Здесь, конечно, случай другой. Если бы девчонки не хотели работать на такой срамной работе, то вернулись бы домой, к матери-отцу или нашли бы нормальную работу. Город большой, неужели на всех работы не хватает? А страна еще больше. Ты только желание поимей, пошурупь своими куриными мозгами. Но то, что девчонки добровольно на этого скотину работают, с него вину не снимает. Наоборот, развращает он их ежедневно, к легкому хлебу приучил, к безделью и разврату.
Вот такие мысли бродили в голове у Михалыча, пока он старательно стягивал обрывки веревок на ногах и руках негодяя. Еще и спросил саркастически: «Ну как, не сильно я тебе перетянул?»
— Да пошел ты, старый хрен! — злобно огрызнулся недоносок.
А вот этого Михалыч совсем уже стерпеть не мог. Чтобы его, заслуженного моряка, всякий говноед посылал? Он даже размахнулся своим крепким кулаком, но перехватил осуждающий взгляд Сергея Ивановича и опустил руку. Но есть на этого недоумка управа, все тот же платок, который теперь для надежности можно еще и скотчем приклеить. В эллинге у Михалыча всякого добра хоть пруд пруди. Хорошо бы ему тряпку с мазутом затолкать в его поганую пасть, но там химия… Еще окочурится, неохота грех на душу брать. Так что после ловких манипуляций с совсем уже обездвиженным сутенером, тот еще и онемел. Только мычать мог, дико вращая своими мерзкими гляделками.
— Не задохнется? — вдруг проявил сочувствие к Валерчику Сергей Иванович.
— А хоть бы и так? — хмыкнул тот в ответ. — Одним мерзавцем меньше будет.
Жаль, москвичи не увидели, как Михалыч запеленал сутенера. Любо-дорого посмотреть теперь на него — такого ничтожного и сломленного…
Турецкий и Плетнев тем временем безмолвными тенями проскользнули к докам и затаились за ангаром, откуда им хорошо было видно судно. Тихо на корабле, даже вахтенного не видно. То ли задумано так, то ли наплевать команде, — кто хочешь поднимайся, что хочешь забирай…

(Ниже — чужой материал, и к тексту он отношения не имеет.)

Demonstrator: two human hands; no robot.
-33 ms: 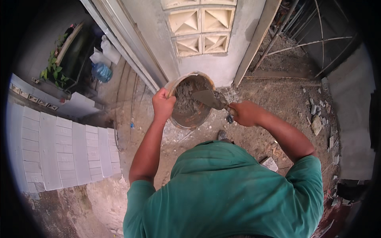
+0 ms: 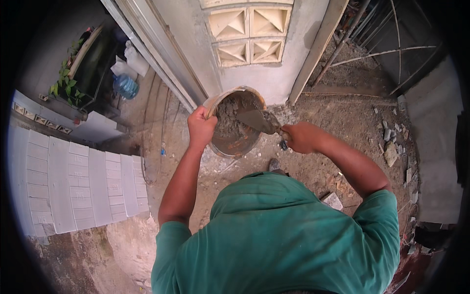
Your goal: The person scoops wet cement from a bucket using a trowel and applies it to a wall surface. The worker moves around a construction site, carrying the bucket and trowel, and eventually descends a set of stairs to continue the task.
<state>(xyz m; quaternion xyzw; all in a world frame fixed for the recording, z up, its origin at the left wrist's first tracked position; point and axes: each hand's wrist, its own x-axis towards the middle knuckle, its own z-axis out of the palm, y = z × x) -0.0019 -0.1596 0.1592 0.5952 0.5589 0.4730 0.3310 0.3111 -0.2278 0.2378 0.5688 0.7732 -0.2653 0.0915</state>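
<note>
Mortar [image 2: 226, 116], seemingly mixed but left to be scooped, was contained in a bucket [image 2: 213, 101] between the hands, its rim [image 2: 252, 89] clenched by the left hand [image 2: 201, 129], the trowel [image 2: 258, 121] grasped by the right fingers [image 2: 290, 133].

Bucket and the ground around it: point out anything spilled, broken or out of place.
No fresh spill is clear beside the bucket. What looks untidy is the broken rubble strewn near the right-hand wall, plus a loose pale slab nearer in, scattered rather than stacked.
</note>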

Тихо подкатила «Газель» и остановилась, погасив фары. Вышли два типа, к ним тотчас же, словно поджидал, подошел третий. Разговор негромкий, ни слова не слышно, но ясно, что происходит какое-то объяснение. Из дока вышли еще трое, хорошо бы увидеть их лица.
Вся компания медленно подошла к причалу и остановилась прямо под фонарем.
— Вон эти, из подвальной «типографии», — шепнул Плетнев.
— И Белобров с ними… — узнал солидного мужчину Турецкий. Если бы Валерчик не сказал, что с фальшивыми деньгами работает Белобров, Турецкий, возможно, и засомневался бы… Потому что видел его только на фотографии десятилетней давности, у фотографа, когда расследовал дело Анны Гущиной. Хорошо, что это было совсем недавно, а память у Турецкого на лица была крепкая. За десять лет Белобров раздался всей фигурой, заматерел, как говорят в народе — закабанел.
Все это объяснять Плетневу было некогда.
— Ну вот. Все здесь, — подытожил Турецкий. — Думаю, настало время для анонимного звонка в милицию. Их возьмут на погрузке, затем мы отправляем Валерчика с повинной, а кассету лейтенанту скорой почтой.
— А Кирилл? — забеспокоился Плетнев. — А убийство Баула? Боюсь, лейтенант с нас не слезет.